TASK:
Repeat the listing beneath this line exactly, keeping every character.

Segment Open

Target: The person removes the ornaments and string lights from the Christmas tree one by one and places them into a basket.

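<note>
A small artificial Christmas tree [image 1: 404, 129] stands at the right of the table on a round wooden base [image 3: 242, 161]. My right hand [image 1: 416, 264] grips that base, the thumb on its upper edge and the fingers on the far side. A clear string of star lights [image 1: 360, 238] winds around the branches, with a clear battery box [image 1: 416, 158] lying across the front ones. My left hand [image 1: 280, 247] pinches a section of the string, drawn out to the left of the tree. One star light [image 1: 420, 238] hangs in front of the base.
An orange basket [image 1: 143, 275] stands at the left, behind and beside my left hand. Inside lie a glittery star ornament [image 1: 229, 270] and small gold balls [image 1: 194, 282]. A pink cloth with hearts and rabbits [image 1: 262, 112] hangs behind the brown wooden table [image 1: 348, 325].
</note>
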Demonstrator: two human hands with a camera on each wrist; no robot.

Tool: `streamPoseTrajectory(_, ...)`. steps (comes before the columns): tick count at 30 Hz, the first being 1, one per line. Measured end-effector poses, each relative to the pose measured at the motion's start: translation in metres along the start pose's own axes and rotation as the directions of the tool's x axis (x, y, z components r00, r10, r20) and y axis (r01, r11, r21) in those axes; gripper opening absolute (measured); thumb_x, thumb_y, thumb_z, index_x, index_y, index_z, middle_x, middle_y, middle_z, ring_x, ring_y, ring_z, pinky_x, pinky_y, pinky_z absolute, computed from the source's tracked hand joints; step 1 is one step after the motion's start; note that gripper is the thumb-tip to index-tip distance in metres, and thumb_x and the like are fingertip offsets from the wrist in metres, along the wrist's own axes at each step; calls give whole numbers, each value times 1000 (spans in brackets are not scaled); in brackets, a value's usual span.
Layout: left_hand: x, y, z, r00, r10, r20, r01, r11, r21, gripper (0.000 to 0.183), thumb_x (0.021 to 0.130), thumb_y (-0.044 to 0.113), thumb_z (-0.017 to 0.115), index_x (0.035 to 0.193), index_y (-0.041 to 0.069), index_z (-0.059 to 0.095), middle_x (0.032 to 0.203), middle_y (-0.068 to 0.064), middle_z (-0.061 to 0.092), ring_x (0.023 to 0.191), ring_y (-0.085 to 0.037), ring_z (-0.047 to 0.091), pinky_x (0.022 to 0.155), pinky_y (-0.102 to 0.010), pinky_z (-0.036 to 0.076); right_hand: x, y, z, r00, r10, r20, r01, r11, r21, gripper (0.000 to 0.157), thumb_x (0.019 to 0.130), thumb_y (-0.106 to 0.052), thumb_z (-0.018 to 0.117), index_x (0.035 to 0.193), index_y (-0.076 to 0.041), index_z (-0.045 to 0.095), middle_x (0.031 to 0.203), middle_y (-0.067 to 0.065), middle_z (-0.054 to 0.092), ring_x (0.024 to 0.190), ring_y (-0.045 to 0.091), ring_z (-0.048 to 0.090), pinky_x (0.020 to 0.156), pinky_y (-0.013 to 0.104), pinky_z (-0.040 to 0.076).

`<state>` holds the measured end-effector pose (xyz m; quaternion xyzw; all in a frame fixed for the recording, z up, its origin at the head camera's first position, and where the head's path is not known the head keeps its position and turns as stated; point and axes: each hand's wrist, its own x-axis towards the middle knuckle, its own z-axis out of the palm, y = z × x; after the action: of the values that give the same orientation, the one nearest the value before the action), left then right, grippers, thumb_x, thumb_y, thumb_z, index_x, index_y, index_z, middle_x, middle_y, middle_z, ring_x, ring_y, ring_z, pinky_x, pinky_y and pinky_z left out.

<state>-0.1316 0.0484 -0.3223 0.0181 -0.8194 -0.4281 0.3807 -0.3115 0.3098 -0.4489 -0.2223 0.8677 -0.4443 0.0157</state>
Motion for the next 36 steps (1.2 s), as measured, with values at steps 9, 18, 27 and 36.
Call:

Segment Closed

TASK ANSWER:
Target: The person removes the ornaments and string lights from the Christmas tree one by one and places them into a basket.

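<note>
A small artificial Christmas tree [image 1: 404, 129] stands at the right of the table on a round wooden base [image 3: 242, 161]. My right hand [image 1: 416, 264] grips that base, the thumb on its upper edge and the fingers on the far side. A clear string of star lights [image 1: 360, 238] winds around the branches, with a clear battery box [image 1: 416, 158] lying across the front ones. My left hand [image 1: 280, 247] pinches a section of the string, drawn out to the left of the tree. One star light [image 1: 420, 238] hangs in front of the base.
An orange basket [image 1: 143, 275] stands at the left, behind and beside my left hand. Inside lie a glittery star ornament [image 1: 229, 270] and small gold balls [image 1: 194, 282]. A pink cloth with hearts and rabbits [image 1: 262, 112] hangs behind the brown wooden table [image 1: 348, 325].
</note>
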Demonstrator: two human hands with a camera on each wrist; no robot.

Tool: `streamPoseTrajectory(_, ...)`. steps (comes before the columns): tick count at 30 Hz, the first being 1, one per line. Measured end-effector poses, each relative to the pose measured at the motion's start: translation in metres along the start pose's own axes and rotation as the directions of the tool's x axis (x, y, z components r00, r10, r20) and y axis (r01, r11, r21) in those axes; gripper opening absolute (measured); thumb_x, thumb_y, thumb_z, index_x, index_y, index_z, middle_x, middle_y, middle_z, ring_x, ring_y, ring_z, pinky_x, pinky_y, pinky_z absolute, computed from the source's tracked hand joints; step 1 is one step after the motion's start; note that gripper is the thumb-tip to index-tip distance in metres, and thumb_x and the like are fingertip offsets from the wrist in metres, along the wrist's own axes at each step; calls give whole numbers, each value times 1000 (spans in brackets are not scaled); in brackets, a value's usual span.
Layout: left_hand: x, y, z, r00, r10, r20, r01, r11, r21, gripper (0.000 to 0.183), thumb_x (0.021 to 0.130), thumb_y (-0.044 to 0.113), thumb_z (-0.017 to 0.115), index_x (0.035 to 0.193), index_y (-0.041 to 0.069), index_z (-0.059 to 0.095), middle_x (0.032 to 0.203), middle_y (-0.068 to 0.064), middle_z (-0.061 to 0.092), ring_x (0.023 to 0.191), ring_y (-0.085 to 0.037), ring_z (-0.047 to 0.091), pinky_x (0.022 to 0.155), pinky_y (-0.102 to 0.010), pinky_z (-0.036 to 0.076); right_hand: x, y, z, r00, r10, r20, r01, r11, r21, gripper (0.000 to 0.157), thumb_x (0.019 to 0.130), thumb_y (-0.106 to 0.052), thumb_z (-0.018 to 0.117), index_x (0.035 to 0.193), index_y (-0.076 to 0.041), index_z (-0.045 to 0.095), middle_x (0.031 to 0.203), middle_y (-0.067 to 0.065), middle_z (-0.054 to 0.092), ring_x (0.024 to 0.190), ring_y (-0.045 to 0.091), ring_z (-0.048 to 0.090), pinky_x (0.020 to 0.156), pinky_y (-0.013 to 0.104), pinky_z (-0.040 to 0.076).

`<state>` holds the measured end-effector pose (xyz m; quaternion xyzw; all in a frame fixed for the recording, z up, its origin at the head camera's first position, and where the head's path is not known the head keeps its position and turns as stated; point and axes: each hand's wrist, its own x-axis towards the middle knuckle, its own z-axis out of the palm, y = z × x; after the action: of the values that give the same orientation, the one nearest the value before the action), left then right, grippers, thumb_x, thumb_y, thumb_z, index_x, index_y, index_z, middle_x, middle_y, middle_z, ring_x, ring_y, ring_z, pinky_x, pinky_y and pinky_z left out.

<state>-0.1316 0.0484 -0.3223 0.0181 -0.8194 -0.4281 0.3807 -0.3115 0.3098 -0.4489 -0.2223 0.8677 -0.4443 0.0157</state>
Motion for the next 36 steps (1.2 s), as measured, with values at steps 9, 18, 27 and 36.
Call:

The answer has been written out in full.